The way you use regular expressions to express paterns is through the use of special characters that represent various types of wild card characters. These special characters can be grouped into three categories:
The basic special characters are as follows. Note the case of the characters. The lower-case letter tends to refer to a specific type or family of character, while the upper case version of the same refers to its opposite.
\d
This character refers to any one numeric digit. For instance, to look for dates
from the year year 2000 and later you could code: /2\d\d\d/
.
\D
This character refers to any one alphabetic character.
\w
This character refers to any word character. A word character is any character that is valid for use in a variable name except the dollar sign. In other words, 0 through 9, A through Z in either case, and the underscore character ( _ ).
\W
This character refers to any non-word character. In other words, any one
character that does not meet the criteria for \w
. It is useful for
searching for things like spaces and punctuation in a string.
\s
This character refers to any whitespace character. A whitespace character is any character treated as white-space in the code. This includes spaces, tabs and carriage returns.
\S
This character refers to any non-whitespace character. It refers to anything that isn't a space.
.
The period refers to any single character. It is a wild card that is the equivalent of using a question mark in UNIX file management.
[...]
Square brackets are used to delimit a list of possible values for a given
position in the search string. For instance, if you were only looking for words
that began with the letters A, B, or C, you could code: /\b[abc]/gi
.
[.-.]
You can also express a range of characters in the brackets by using a dash
between the beginning and ending character in the series. Thus, the regular
expression /\b[a-e]/gi
would look for words that began with the
letters A, B, C, D or E.
[^...]
By putting a carat in the brackets, you say any character in this position
except those listed. Thus, /\b[^abc]/gi
would look for all words
that begin with any character except A, B, or C. The carat has another meaning
outside of the brackets. Don't confuse them.
Take note that the backslash is used to mark many special characters. The backslash serves as an escape character. In other places punctuation is used to mark special characters. If you want punctuation to be taken as a literal character in a regular expression, you should always escape it with a backslash. On the other hand, alphanumeric characters should never be escaped unless you want them to be special characters. Thus, to look for end of sentence punctuation, you would have to code the following:
endOfSent = /[\.\?\!]\b/i;
So, what would happen if you wanted to search a string for the occurance of either the name "Paul" or the name "Saul"? This is a simple example. We could code the following:
// regualr expression to find Paul or Saul
pandsStr = /\b[ps]aul\b/gi;
If we were looking for student IDs, which here begin with two alphabetic characters followed by six numbers, we could code either of the following, as well as many others. We will learn shorter ways of doing this next:
stuID = /\b\D\D\d\d\d\d\d\d\b/gi; stuID = /\b[a-z][a-z]\d\d\d\d\d\d\b/gi;
Repetition characters allow us to specify that certain characters are to be repeated a certain number of times. All repetition characters always occur immediately after the element in the string they refer to. They always refer to a single character position unless you group characters, which we haven't discussed yet.

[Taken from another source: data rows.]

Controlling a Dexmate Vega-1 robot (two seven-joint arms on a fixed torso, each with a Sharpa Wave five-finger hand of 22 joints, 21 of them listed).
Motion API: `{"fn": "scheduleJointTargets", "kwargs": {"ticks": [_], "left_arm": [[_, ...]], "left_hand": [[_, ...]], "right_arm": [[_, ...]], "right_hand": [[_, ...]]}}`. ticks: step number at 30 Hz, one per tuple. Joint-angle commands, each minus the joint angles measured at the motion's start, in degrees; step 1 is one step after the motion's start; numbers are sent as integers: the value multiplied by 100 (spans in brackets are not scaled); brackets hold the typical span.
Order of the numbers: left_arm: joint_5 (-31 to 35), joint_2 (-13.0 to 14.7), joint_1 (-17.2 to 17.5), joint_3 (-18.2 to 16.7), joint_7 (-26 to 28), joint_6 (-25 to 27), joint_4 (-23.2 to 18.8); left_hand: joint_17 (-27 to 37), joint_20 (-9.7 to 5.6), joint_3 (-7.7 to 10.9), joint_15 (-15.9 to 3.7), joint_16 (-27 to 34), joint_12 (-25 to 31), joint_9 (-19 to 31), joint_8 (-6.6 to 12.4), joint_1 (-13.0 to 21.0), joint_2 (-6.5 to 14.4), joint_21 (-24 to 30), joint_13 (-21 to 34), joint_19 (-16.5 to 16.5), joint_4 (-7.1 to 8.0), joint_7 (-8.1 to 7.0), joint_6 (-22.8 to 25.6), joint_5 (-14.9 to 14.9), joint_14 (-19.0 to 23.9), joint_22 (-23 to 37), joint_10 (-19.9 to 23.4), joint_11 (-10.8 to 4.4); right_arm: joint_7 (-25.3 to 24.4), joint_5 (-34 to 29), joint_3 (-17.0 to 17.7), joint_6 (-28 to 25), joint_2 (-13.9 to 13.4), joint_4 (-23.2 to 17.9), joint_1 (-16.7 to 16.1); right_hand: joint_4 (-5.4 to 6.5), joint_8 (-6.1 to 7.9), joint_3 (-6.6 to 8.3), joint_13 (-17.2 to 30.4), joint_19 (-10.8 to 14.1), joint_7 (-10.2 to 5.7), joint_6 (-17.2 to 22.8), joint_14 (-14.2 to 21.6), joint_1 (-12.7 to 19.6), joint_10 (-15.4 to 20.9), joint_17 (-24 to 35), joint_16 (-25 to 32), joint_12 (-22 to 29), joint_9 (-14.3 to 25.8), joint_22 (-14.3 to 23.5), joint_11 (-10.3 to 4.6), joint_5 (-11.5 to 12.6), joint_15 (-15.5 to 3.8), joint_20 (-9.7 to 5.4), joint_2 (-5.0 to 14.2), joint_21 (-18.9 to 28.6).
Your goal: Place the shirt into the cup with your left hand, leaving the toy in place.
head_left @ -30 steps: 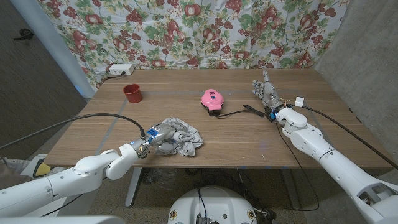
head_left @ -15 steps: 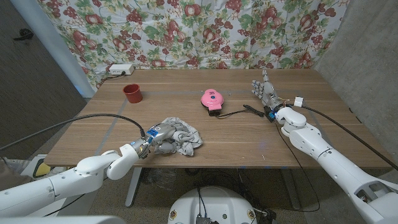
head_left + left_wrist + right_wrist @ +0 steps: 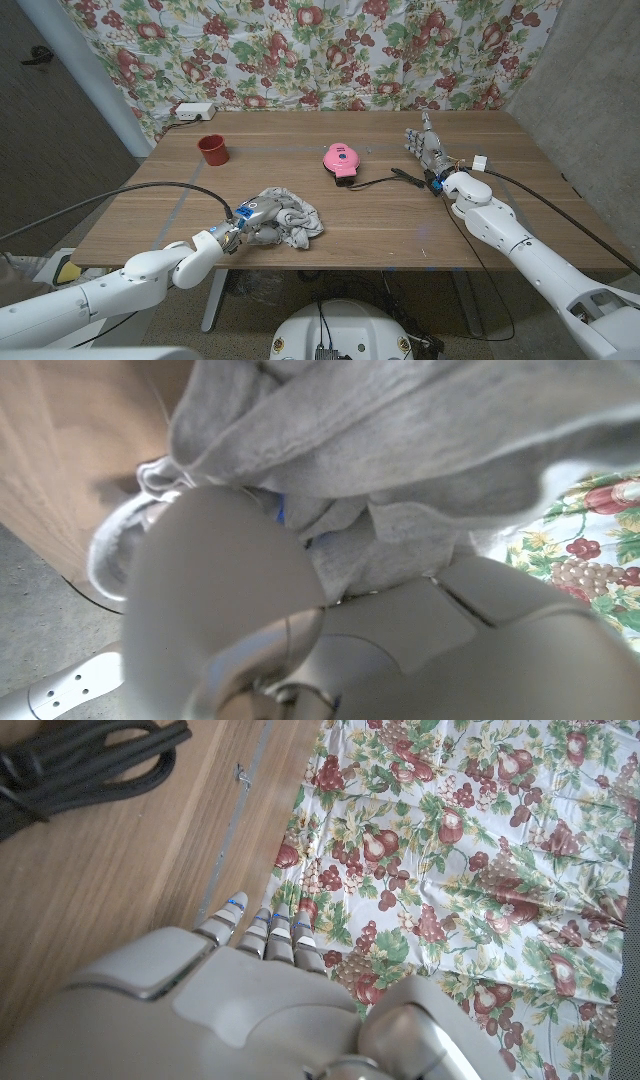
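the shirt [image 3: 288,222] is a crumpled grey bundle at the near edge of the table [image 3: 400,215], right against my left hand [image 3: 252,222]. in the left wrist view the cloth [image 3: 400,450] drapes over the fingers, so i judge the hand is closed into the folds, though i cannot tell how much of it is really gathered. it looks soft, light and floppy to me: it should lift easily, but loose ends will trail and sag. i would bunch it near the middle so it packs small.

the cup [image 3: 212,149] is red and narrow, well ahead of the left hand and a little to its outer side. its small mouth is the hard part, and a light cup could tip if the cloth drags on it. nothing lies between hand and cup.

the toy [image 3: 341,158] is pink, ahead and toward the inner side, off my path, with a black cable [image 3: 385,180] running from it. my right hand [image 3: 428,147] stands far across, fingers straight and holding nothing.
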Motion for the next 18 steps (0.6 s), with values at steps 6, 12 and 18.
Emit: {"fn": "scheduleJointTargets", "kwargs": {"ticks": [6, 12, 18], "left_arm": [[15, -62, 19, -138, 310, 145, -161], [37, -35, 59, -170, 399, 196, -253], [34, 24, 110, -220, 482, 243, -374]], "left_hand": [[2007, -672, 1358, -865, 37, 29, 3301, -27, 117, 36, 3833, 1317, 124, -1411, 136, 1602, 49, 2420, 7, 1297, 171], [2115, -670, 1306, -864, 34, 29, 3329, -48, 182, 67, 3864, 1349, 84, -1407, 133, 1597, 60, 2387, 1, 1290, 169], [2164, -674, 1256, -865, 46, 30, 3348, -54, 221, 102, 3864, 1358, 60, -1400, 132, 1602, 63, 2399, -7, 1303, 168]], "right_arm": [[69, 52, 52, 76, -5, 36, -14], [82, 62, 53, 58, -24, 3, -28], [77, 66, 73, 94, -37, -22, -58]], "right_hand": [[-15, 30, 27, 15, -29, -20, 54, -9, -44, 38, 22, 30, 13, 31, 18, -13, -9, -1, 36, -24, 18], [-16, 30, 29, 15, -30, -24, 55, -10, -45, 37, 21, 30, 12, 31, 18, -12, -10, -6, 35, -24, 19], [-16, 30, 31, 15, -31, -20, 57, -6, -45, 33, 21, 32, 10, 31, 18, -12, -10, -4, 38, -24, 18]]}}
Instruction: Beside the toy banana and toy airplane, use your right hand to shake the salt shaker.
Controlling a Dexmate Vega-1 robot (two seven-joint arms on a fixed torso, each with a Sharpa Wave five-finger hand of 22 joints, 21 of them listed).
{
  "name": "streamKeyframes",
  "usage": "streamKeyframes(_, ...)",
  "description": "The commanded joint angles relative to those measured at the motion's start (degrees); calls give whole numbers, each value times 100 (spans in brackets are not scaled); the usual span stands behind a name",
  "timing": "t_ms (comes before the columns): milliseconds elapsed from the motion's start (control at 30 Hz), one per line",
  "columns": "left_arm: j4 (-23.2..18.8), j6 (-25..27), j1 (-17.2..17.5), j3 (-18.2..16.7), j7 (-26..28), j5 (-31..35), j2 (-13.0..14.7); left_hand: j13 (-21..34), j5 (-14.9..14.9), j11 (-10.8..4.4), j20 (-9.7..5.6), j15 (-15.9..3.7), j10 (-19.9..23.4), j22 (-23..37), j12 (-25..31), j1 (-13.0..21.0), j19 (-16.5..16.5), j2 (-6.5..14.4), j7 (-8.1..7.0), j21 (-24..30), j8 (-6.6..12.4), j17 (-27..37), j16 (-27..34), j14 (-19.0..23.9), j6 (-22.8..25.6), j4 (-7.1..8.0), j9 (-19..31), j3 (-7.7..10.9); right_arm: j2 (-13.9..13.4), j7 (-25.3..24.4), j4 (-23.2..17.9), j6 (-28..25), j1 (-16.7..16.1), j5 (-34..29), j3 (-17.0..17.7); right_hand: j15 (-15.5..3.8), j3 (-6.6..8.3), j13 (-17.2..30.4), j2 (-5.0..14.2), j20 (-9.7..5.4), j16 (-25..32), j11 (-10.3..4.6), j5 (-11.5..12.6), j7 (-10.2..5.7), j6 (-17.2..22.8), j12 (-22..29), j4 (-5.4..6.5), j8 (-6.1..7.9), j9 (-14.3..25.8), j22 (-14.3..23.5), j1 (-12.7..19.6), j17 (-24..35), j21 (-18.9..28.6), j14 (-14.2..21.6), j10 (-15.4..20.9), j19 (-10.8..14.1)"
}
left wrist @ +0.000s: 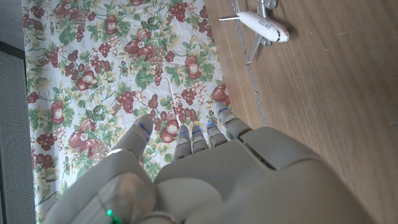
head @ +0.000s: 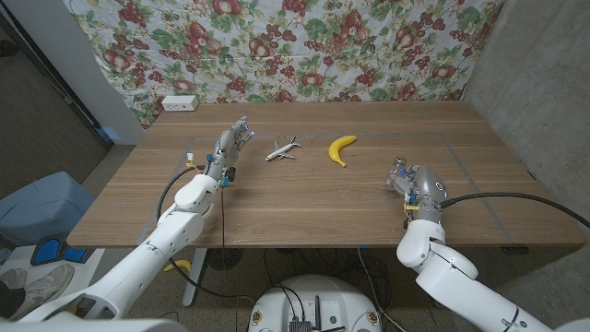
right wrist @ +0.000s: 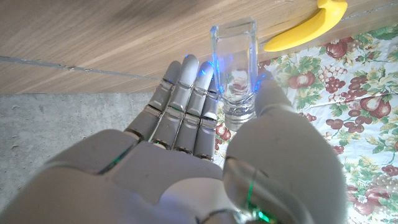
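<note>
so the right hand (right wrist: 205,155) has the clear glass salt shaker (right wrist: 236,68) standing between its thumb and fingers, apparently gripped, at the table's right side, toy banana (head: 342,148) and toy airplane (head: 281,148) off to its left, the left hand (head: 230,146) open, holding nothing.

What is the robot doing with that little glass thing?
The right robot hand is holding a clear glass salt shaker between its fingers and thumb, over the right part of the wooden table. It looks ready to shake it. A yellow toy banana and a white toy airplane lie further back in the middle. The left robot hand holds nothing, next to the airplane.
</note>
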Motion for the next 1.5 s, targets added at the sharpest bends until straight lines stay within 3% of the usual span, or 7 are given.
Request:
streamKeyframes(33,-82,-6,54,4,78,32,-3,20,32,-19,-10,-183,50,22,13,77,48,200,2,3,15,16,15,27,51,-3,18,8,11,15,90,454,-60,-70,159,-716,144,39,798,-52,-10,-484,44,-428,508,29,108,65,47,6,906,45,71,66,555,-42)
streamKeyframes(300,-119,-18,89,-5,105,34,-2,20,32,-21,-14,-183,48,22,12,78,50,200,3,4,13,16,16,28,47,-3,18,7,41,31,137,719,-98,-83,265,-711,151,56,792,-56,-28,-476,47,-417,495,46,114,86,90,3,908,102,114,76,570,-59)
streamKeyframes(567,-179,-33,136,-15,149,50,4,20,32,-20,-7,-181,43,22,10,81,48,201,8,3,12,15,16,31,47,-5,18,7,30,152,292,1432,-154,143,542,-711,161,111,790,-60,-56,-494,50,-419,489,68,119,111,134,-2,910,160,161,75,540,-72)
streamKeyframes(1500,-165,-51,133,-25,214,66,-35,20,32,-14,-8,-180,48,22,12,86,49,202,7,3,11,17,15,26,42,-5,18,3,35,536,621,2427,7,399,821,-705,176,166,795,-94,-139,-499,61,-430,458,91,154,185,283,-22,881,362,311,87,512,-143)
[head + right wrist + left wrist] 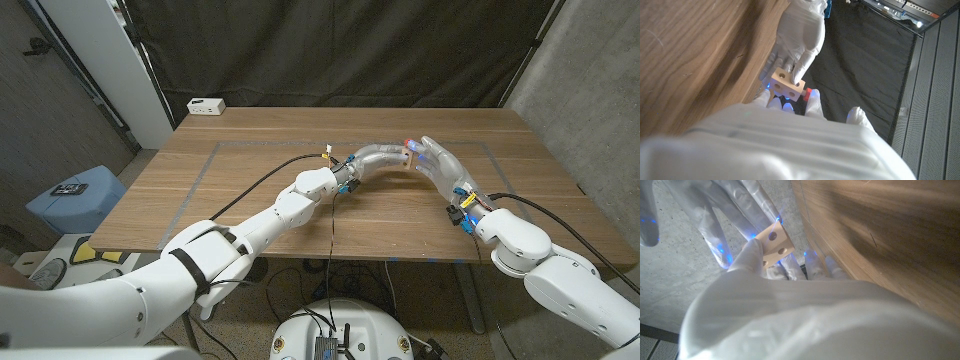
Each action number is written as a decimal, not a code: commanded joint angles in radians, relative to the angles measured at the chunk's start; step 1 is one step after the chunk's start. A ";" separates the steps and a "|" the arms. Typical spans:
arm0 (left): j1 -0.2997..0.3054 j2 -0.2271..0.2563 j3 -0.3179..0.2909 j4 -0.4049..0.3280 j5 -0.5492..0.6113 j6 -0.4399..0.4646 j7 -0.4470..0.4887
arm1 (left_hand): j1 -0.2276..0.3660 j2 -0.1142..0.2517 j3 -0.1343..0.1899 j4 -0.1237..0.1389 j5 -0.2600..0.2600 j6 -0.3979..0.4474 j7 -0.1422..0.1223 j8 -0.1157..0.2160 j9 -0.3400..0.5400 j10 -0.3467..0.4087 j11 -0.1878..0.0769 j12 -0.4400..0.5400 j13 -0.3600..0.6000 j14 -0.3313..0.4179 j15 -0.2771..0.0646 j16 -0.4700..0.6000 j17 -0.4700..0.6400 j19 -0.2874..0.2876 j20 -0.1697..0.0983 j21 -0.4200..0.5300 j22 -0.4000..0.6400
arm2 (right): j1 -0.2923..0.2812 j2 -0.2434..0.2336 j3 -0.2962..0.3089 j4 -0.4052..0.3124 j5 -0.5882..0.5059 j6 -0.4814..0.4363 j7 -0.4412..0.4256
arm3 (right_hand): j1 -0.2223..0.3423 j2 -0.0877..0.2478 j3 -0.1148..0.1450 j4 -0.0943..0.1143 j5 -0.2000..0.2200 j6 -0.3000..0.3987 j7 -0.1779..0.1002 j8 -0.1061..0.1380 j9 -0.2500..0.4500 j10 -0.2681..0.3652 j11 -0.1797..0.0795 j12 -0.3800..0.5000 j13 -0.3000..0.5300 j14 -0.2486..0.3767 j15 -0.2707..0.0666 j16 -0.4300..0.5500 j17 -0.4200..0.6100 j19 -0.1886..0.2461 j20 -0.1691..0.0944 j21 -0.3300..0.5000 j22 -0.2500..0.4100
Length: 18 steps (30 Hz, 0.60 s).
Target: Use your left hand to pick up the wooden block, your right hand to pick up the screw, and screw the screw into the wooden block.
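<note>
right hand (790,107), wooden block (788,82) holes toward camera

Looks like a robotics lab / test bay imo, def not a home or office. Black curtain (330,45) hung as a backdrop behind the wooden table (250,190), bare grey concrete wall (580,90) on the right and rough concrete floor (40,120) on the left. Table has taped rectangle lines (205,165) marking out a work area, plus a small white box (206,105) w/ buttons at the far edge. Loose black cables (255,185) run across the top to the arms. Blue stool-ish thing (75,195) w/ a device parked on it off to the side, metal frame bits near the curtain
</note>
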 commanded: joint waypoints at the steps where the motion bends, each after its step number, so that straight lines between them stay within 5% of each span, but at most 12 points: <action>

The repetition characters are as follows:
{n}
The preceding character must repeat n
times. Thus you might test a
year field for /\d{4}/
to make sure all four digits were entered.
{n,}
The preceding character must repeat at least n
times, but may
repeat more.
{n,m}
The preceding character msut repeat between n
and m
times.
If you wanted to make sure a password was between 6 and 12 characters in length
and contained valid word characters, you could code: /\w{6,12}/
.
?
The preceding character may occur zero or one times in the string. If it appears
zero times, then that position is ignored in the search string and the next
character is compared at the same location in the string being searched. For
instance, if you had let's say an inventory system where all part numbers were
assigned a six digit number, some of which were preceded by an alphabetic
character, you could code: /\D?\d{6}/
.
+
The preceding character must occur at least once in a string, but can occur multiple times.
*
The preceding character can occur zero or more times in the string. Use this
character with caution. For instance, /a*/
, would match any
string, since any string either does or does not have the letter A in it.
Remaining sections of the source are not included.